Dataset entries
·····

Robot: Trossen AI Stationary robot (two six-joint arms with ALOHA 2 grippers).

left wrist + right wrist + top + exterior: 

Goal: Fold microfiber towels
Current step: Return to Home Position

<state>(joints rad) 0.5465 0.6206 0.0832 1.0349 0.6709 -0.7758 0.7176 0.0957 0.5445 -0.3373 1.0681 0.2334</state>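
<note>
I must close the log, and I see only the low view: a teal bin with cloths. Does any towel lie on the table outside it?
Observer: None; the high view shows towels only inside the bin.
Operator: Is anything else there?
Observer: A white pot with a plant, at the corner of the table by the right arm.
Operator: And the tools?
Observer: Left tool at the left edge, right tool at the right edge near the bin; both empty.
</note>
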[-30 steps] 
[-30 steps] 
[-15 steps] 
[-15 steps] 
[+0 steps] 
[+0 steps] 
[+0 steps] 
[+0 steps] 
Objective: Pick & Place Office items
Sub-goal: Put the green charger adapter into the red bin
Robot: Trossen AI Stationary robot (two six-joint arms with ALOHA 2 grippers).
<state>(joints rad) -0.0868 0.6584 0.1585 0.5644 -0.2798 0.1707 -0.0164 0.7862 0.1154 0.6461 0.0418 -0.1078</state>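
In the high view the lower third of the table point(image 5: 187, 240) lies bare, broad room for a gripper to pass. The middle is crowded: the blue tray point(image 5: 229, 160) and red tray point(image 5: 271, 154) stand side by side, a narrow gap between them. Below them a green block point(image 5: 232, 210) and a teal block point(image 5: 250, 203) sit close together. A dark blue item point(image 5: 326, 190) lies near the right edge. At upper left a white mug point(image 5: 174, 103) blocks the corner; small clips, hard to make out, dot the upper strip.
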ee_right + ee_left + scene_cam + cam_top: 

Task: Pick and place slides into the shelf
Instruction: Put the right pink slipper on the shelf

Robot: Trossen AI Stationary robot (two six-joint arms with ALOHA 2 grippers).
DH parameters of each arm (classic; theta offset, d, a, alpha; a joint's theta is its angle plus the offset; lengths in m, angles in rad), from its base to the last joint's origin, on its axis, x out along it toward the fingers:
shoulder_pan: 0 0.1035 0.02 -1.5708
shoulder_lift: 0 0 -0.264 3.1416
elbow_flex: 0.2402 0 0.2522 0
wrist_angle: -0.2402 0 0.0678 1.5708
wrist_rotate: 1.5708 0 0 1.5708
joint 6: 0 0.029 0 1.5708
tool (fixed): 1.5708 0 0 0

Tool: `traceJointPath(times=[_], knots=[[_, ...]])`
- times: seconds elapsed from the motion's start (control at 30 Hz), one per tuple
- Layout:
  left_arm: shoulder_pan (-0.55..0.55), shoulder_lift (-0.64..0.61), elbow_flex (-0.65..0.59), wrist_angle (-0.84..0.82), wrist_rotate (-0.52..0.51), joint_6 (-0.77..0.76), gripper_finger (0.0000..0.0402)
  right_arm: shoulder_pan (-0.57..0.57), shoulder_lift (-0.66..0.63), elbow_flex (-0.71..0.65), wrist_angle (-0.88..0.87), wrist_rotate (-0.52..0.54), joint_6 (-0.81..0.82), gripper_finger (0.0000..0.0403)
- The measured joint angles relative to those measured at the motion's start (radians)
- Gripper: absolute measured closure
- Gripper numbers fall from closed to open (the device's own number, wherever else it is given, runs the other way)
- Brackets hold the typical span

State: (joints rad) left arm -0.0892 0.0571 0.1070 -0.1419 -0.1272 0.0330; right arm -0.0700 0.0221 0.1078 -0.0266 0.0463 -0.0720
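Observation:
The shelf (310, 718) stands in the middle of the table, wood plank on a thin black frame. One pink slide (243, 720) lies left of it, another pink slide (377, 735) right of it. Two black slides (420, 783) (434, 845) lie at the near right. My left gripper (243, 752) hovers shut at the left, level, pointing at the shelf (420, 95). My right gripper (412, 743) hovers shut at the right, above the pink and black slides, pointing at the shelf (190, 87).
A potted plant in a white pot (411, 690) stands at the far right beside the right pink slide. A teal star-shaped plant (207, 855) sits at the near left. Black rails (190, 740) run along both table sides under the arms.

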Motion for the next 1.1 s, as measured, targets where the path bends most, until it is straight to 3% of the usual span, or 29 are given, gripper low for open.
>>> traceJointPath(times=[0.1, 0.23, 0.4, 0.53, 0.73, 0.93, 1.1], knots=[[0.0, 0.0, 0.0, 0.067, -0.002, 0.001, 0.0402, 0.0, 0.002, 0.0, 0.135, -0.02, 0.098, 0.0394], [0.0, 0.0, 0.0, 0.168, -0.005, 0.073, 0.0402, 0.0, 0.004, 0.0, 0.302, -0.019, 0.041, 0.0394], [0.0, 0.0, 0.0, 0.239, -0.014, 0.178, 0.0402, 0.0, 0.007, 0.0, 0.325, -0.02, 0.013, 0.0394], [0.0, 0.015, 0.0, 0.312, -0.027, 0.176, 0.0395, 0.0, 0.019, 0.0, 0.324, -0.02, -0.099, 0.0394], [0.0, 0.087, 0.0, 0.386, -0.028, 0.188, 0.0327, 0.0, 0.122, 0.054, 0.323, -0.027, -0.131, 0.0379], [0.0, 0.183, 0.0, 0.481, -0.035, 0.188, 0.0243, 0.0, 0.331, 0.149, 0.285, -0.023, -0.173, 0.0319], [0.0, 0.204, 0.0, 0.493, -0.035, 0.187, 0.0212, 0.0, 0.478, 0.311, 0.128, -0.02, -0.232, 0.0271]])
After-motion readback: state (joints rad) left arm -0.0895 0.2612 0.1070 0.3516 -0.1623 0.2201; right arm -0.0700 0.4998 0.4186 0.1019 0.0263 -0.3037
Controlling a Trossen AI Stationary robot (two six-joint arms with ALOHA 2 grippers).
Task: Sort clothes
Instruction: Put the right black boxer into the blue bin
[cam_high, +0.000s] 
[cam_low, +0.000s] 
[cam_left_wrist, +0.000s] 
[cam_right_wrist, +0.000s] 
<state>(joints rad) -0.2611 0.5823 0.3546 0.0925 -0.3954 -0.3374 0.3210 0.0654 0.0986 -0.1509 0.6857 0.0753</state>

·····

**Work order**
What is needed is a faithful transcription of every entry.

**Response to this exercise**
Robot: Trossen AI Stationary robot (two six-joint arms with ALOHA 2 grippers).

left wrist + right wrist + top + exterior: 

Goal: Fold microfiber towels
Current step: Return to Home Position

<state>(joints rad) 0.5465 0.6206 0.0832 1.0349 0.6709 -0.7758 0.7176 0.0957 0.5445 -0.3373 1.0681 0.2334</state>
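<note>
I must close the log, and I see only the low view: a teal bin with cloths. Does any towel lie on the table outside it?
Observer: None; the high view shows towels only inside the bin.
Operator: Is anything else there?
Observer: A white pot with a plant, at the corner of the table by the right arm.
Operator: And the tools?
Observer: Left tool at the left edge, right tool at the right edge near the bin; both empty.
</note>
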[-30 steps] 
[-30 steps] 
[-15 steps] 
[-15 steps] 
[+0 steps] 
[+0 steps] 
[+0 steps] 
[+0 steps] 
Objective: Pick & Place Office items
Sub-goal: Put the green charger adapter into the red bin
Robot: Trossen AI Stationary robot (two six-joint arms with ALOHA 2 grippers).
<state>(joints rad) -0.0868 0.6584 0.1585 0.5644 -0.2798 0.1707 -0.0164 0.7862 0.1154 0.6461 0.0418 -0.1078</state>
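In the high view the lower third of the table point(image 5: 187, 240) lies bare, broad room for a gripper to pass. The middle is crowded: the blue tray point(image 5: 229, 160) and red tray point(image 5: 271, 154) stand side by side, a narrow gap between them. Below them a green block point(image 5: 232, 210) and a teal block point(image 5: 250, 203) sit close together. A dark blue item point(image 5: 326, 190) lies near the right edge. At upper left a white mug point(image 5: 174, 103) blocks the corner; small clips, hard to make out, dot the upper strip.
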ee_right + ee_left + scene_cam + cam_top: 

Task: Pick and place slides into the shelf
Instruction: Put the right pink slipper on the shelf

Robot: Trossen AI Stationary robot (two six-joint arms with ALOHA 2 grippers).
DH parameters of each arm (classic; theta offset, d, a, alpha; a joint's theta is its angle plus the offset; lengths in m, angles in rad), from its base to the last joint's origin, on its axis, x out along it toward the fingers:
shoulder_pan: 0 0.1035 0.02 -1.5708
shoulder_lift: 0 0 -0.264 3.1416
elbow_flex: 0.2402 0 0.2522 0
wrist_angle: -0.2402 0 0.0678 1.5708
wrist_rotate: 1.5708 0 0 1.5708
joint 6: 0 0.029 0 1.5708
tool (fixed): 1.5708 0 0 0

Tool: `traceJointPath(times=[_], knots=[[_, ...]])`
- times: seconds elapsed from the motion's start (control at 30 Hz), one per tuple
- Layout:
  left_arm: shoulder_pan (-0.55..0.55), shoulder_lift (-0.64..0.61), elbow_flex (-0.65..0.59), wrist_angle (-0.84..0.82), wrist_rotate (-0.52..0.51), joint_6 (-0.77..0.76), gripper_finger (0.0000..0.0402)
  right_arm: shoulder_pan (-0.57..0.57), shoulder_lift (-0.66..0.63), elbow_flex (-0.71..0.65), wrist_angle (-0.88..0.87), wrist_rotate (-0.52..0.54), joint_6 (-0.81..0.82), gripper_finger (0.0000..0.0403)
- The measured joint angles relative to those measured at the motion's start (radians)
- Gripper: absolute measured closure
- Gripper numbers fall from closed to open (the device's own number, wherever else it is given, runs the other way)
- Brackets hold the typical span

State: (joints rad) left arm -0.0892 0.0571 0.1070 -0.1419 -0.1272 0.0330; right arm -0.0700 0.0221 0.1078 -0.0266 0.0463 -0.0720
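Observation:
The shelf (310, 718) stands in the middle of the table, wood plank on a thin black frame. One pink slide (243, 720) lies left of it, another pink slide (377, 735) right of it. Two black slides (420, 783) (434, 845) lie at the near right. My left gripper (243, 752) hovers shut at the left, level, pointing at the shelf (420, 95). My right gripper (412, 743) hovers shut at the right, above the pink and black slides, pointing at the shelf (190, 87).
A potted plant in a white pot (411, 690) stands at the far right beside the right pink slide. A teal star-shaped plant (207, 855) sits at the near left. Black rails (190, 740) run along both table sides under the arms.
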
Motion for the next 1.1 s, as measured, targets where the path bends most, until it is straight to 3% of the usual span, or 29 are given, gripper low for open.
>>> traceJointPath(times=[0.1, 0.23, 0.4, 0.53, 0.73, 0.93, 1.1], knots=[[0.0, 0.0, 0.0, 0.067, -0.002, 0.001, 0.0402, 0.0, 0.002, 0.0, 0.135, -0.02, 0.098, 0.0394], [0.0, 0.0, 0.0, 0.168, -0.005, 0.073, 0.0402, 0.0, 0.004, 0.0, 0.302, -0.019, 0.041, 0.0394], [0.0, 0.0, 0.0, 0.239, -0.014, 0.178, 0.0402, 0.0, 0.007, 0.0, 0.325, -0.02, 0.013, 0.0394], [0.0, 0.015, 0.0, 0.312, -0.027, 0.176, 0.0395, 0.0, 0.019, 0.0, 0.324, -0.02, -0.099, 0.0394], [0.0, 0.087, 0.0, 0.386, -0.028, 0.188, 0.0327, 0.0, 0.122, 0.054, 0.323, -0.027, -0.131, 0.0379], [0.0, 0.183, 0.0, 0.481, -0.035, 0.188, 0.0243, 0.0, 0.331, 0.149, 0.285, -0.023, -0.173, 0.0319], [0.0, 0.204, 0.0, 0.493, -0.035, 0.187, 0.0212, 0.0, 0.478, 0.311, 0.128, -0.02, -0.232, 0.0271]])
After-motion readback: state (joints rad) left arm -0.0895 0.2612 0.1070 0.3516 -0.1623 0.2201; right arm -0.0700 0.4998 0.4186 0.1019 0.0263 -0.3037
Controlling a Trossen AI Stationary robot (two six-joint arms with ALOHA 2 grippers).
Task: Sort clothes
Instruction: Put the right black boxer into the blue bin
[cam_high, +0.000s] 
[cam_low, +0.000s] 
[cam_left_wrist, +0.000s] 
[cam_right_wrist, +0.000s] 
<state>(joints rad) -0.2611 0.5823 0.3546 0.0925 -0.3954 -0.3374 0.3210 0.0654 0.0986 -0.1509 0.6857 0.0753</state>

No further answer is required.